- Task: Repeat exactly what runs from the line containing "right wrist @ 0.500" through the last line of the material below. Do not copy the pictures.

- Dataset extract:
· · · · · · ·

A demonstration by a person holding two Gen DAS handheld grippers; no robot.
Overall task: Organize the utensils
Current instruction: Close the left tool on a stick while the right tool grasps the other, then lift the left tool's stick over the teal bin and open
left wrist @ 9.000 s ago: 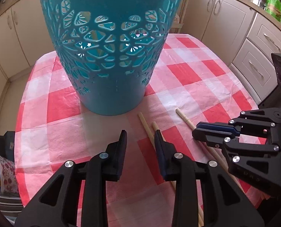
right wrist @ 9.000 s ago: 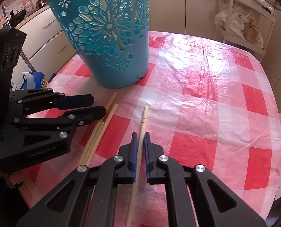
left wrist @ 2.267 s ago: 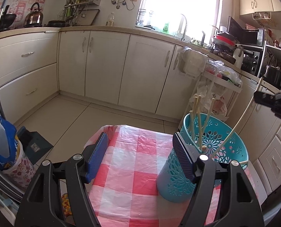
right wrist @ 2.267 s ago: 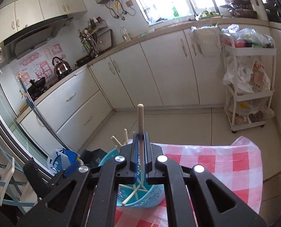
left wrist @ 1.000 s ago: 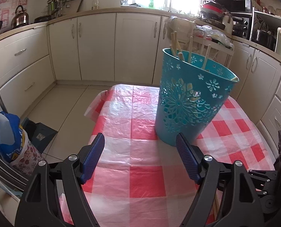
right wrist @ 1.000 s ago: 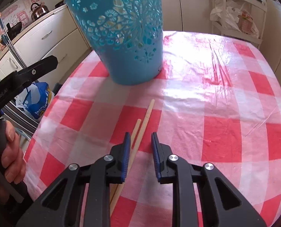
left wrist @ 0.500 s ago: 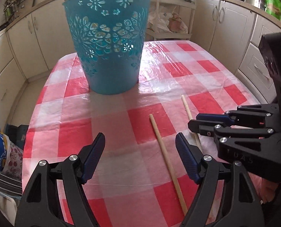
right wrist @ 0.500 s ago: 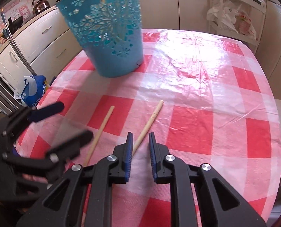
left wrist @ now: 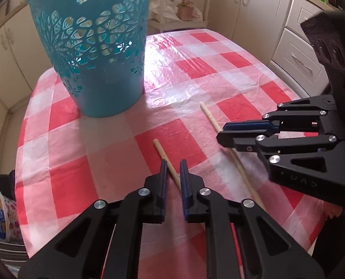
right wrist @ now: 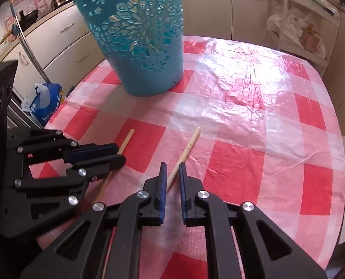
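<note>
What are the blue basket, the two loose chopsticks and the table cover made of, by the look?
Blue basket: likely moulded plastic, matte, with cut-out flower openwork.
Chopsticks: pale, unvarnished, probably bamboo or wood; one has a turned ring near its end.
Table cover: thin plastic film, red-white check, glossy glare and wrinkles.

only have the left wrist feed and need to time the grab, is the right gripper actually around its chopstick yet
Observer: Yes. In the right wrist view the right gripper straddles the right chopstick, with a gap showing on each side, so it is not clamped.
Operator: does the stick run straight along the fingers
Observer: No. It crosses the gap at a slant, with its far tip off to the right of the fingertips.
</note>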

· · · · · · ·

- Output of the exercise:
right wrist @ 0.500 s ago: 
left wrist @ now: 
right wrist @ now: 
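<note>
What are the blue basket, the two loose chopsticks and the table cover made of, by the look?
Blue basket: likely moulded plastic, matte, with cut-out flower openwork.
Chopsticks: pale, unvarnished, probably bamboo or wood; one has a turned ring near its end.
Table cover: thin plastic film, red-white check, glossy glare and wrinkles.

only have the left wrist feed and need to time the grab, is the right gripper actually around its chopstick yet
Observer: Yes. In the right wrist view the right gripper straddles the right chopstick, with a gap showing on each side, so it is not clamped.
Operator: does the stick run straight along the fingers
Observer: No. It crosses the gap at a slant, with its far tip off to the right of the fingertips.
</note>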

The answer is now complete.